Cuckoo Live Life Like Cuckoo

Label: MIE Release Date: 01/04/2013

89688
keveddy by Kev Eddy March 28th, 2013

For more than a decade, Hey Colossus has straddled the divide between sludgy stoner metal and post-rock, churning out some of the best noise albums the UK has seen.

With Cuckoo Live Life Like Cuckoo, a new member - former Part Chimp guitarist and vocalist Tim Cedar - has swelled their numbers to eight. And with him the band seem to have reached a new level of excitement, inventiveness and sheer lunacy.

It's clear from the very beginning of first track 'Hot Grave' that the band has tapped into something dark and crazy in their South London studios. Hey Colossus have always been a deft touch at welding slabs of heavy guitar to an unholy groove, but the six-minute opener is a clear step up, an insistent driving rhythm paired with the deranged vocal snarl of a fresh-risen corpse with a boner and a revenge fantasy.

Excellently-titled track three, 'How to Tell Time with Jesus', takes us to an even weirder place.
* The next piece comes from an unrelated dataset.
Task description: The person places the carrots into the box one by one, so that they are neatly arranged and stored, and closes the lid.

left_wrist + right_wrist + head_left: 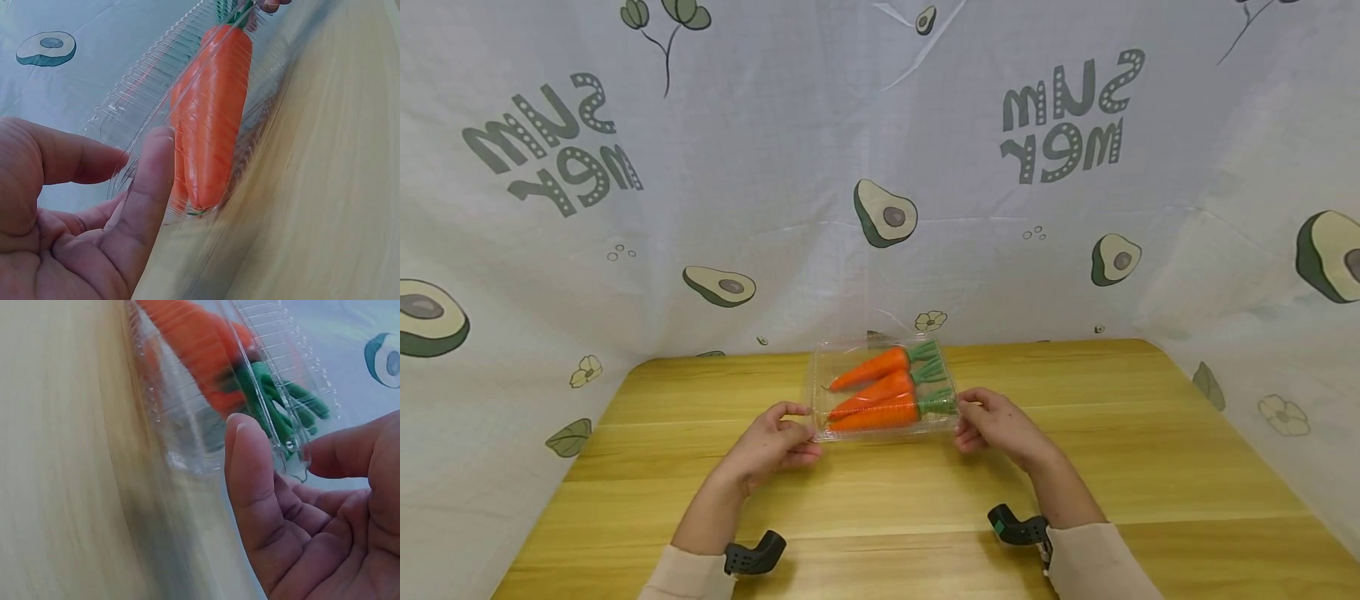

The centrepiece of this album plunges us into a bizarre sonic landscape, part psychedelic desert trip, part religious rapture. Five minutes of looped guitar peppered with incomprehensible speaking-in-tongues outbursts give way to a twisting, snake-like expansion of the central motif. Get too deep in, and the song drags you around and down a deep dark hole chased by eerie chanting and haunted whispers, until you and Hey Colussus finally sputters and flops, deflated like an exhausted Deep South preacher.

Long-time listeners shouldn't panic. The band's familiar hypnotic sonic textures play a major role in the album. especially on tracks like 'Oktave Doktor', 'Leather Lake' and 'English Flesh'. There's no shortage of gigantic riffs splashing you in the face like breezeblocks. Still, there's an element of free-association present throughout. Vocals are often semi-audible, drifting in and out and only letting you catch snippets of phrases. Guitar and bass lines are stretched further than ever before, looping over and over; over and over; over and over almost beyond breaking point.

If there's a musical reference point, it's mid-Nineties industrial metal - echoes of Earacheera Pitchshifter, heroin-addled Reznor - especially the Natural Born Killers soundtrack - and even Fear Factory's occasional moments of genuine experimentation. However, it's all filtered through the thick clay and deposited like a mutant birth, all misshapen limbs and twisted angles.

In fact, when clear, clarion chords ring out at the beginning of closer 'Pit and Hope', it's almost a relief- but you can't help steeling yourself for a further surprise aural assault. The bastards know this, and instead carve out a reflective downtuned soundscape, albeit interspersed with the no -familiar madman vocals, gibbering and chattering like a Hyde Park prophet. It almost makes you want to go for a bit of lie down when it's done.

Cuckoo Live Life Like Cuckoo is Hey Colussus taking their past, screwing up the rule book and cackling like lunatics. Perhaps they've been touched by God. Perhaps by the Devil. Whichever it is, it's lifted them out of the sludge into a new, much weirder but much more interesting place.